A bill seeking to ban operations of TikTok in the United States was introduced by three members of the country’s parliament on Tuesday.
“This isn’t about creative videos — this is about an app that is collecting data on tens of millions of American children and adults every day,” said Republican Sen. Marco Rubio, who introduced the bill with a bipartisan pair of colleagues in the House of Representatives.
The legislation would block all transactions from any social media company in or under the influence of China, Iran, North Korea, Cuba,Venezuela and Russia, Rubio’s office said in a news release.
Dubbed the Averting the National Threat of Internet Surveillance, Oppressive Censorship and Influence, and Algorithmic Learning by the Chinese Communist Party Act — or the ANTI-SOCIAL CPP Act — the proposed legislation would “block and prohibit all transactions” of TikTok and its China-based parent company ByteDance.
“We know it’s used to manipulate feeds and influence elections,” the Florida senator said in a statement. “We know it answers to the People’s Republic of China. … It is time to ban Beijing-controlled TikTok for good.”
Rep.
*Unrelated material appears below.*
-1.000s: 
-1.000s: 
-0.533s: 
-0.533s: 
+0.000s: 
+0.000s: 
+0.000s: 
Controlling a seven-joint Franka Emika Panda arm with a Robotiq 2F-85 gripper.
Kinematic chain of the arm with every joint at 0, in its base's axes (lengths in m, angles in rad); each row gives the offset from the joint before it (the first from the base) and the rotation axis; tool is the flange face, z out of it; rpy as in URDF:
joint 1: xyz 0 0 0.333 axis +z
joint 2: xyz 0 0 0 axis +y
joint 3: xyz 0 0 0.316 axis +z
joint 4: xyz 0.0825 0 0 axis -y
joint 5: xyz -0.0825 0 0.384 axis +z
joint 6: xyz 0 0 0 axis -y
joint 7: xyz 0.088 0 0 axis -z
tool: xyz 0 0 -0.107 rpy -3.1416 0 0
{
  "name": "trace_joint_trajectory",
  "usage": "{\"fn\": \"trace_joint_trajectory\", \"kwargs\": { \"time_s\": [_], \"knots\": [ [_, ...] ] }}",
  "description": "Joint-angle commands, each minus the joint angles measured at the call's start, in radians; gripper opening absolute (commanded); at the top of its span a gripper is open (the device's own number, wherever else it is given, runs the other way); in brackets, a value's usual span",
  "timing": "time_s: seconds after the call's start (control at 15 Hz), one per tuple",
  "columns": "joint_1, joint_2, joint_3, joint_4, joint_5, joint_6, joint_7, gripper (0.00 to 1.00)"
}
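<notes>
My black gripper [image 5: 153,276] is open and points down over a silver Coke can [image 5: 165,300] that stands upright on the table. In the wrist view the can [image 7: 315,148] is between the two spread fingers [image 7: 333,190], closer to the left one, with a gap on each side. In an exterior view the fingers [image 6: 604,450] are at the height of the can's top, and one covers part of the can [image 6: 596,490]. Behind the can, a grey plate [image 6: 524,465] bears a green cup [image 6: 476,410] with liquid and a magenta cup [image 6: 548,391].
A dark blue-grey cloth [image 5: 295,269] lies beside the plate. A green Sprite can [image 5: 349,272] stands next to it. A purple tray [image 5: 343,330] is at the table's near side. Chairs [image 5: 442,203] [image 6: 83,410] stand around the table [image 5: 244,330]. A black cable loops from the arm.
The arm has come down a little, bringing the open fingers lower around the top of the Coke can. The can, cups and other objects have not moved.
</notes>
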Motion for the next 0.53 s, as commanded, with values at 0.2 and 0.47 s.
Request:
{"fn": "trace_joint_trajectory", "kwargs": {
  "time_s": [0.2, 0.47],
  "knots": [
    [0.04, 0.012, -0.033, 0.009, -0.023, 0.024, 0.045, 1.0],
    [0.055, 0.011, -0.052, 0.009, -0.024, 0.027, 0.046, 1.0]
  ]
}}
Raja Krishnamoorthi, an Illinois Democrat who cosponsored a companion bill in the House, called the legislation “a strong step” to protect Americans from “the nefarious digital surveillance and influence operations of totalitarian regimes.”
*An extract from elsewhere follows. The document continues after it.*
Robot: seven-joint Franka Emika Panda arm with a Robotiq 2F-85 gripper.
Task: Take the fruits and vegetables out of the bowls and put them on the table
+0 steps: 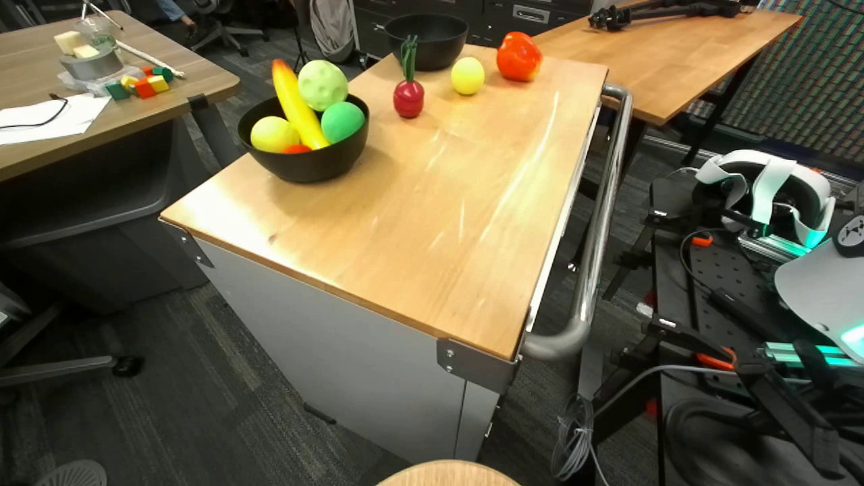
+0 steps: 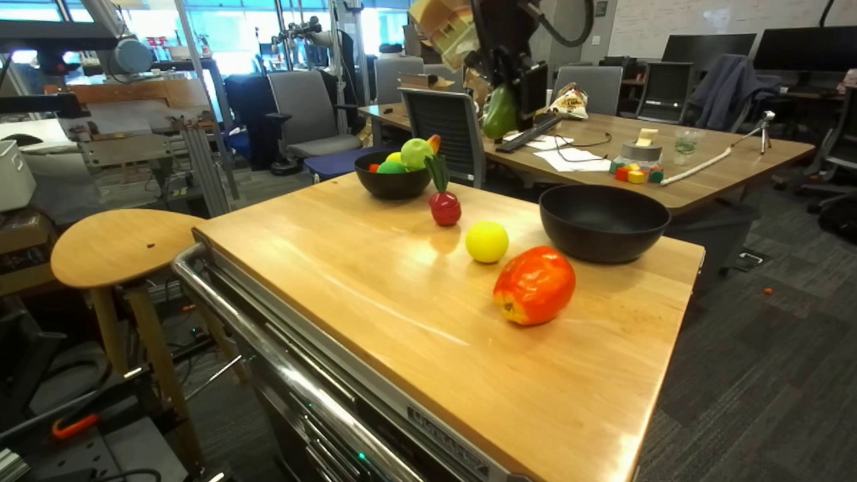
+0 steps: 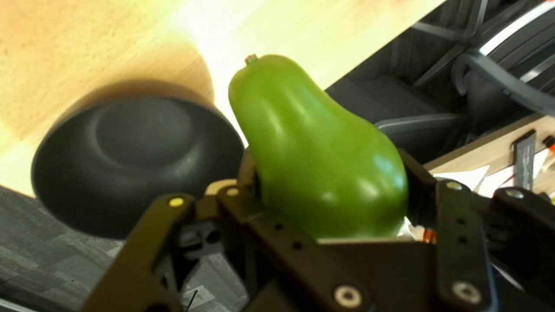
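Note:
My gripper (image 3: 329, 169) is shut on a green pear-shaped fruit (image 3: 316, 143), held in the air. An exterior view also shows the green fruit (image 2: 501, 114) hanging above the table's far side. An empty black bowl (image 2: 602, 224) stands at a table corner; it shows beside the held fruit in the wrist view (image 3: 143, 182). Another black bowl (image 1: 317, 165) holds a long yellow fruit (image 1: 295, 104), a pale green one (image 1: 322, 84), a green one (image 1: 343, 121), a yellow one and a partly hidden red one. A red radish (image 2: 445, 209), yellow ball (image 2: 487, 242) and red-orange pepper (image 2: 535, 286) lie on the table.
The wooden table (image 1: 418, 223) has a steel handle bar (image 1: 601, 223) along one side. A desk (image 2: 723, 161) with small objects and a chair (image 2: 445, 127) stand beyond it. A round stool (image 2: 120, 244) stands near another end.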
“At a time when the Chinese Communist Party and our other adversaries abroad are seeking any advantage they can find against the United States through espionage and mass surveillance, it is imperative that we do not allow hostile powers to potentially control social media networks that could be easily weaponized against us,” Krishnamoorthi said in a statement.
“It is troubling that rather than encouraging the administration to conclude its national security review of TikTok, some members of Congress have decided to push for a politically-motivated ban that will do nothing to advance the national security of the United States,” a TikTok spokesperson said in a statement, adding that the company would continue to brief members of Congress on the plans that are “well underway” to “further secure our platform in the United States.”
At a hearing last month, FBI Director Chris Wray said TikTok’s U.S. operations raise national security concerns, flagging the risk that the Chinese government could harness it to influence users or control their devices.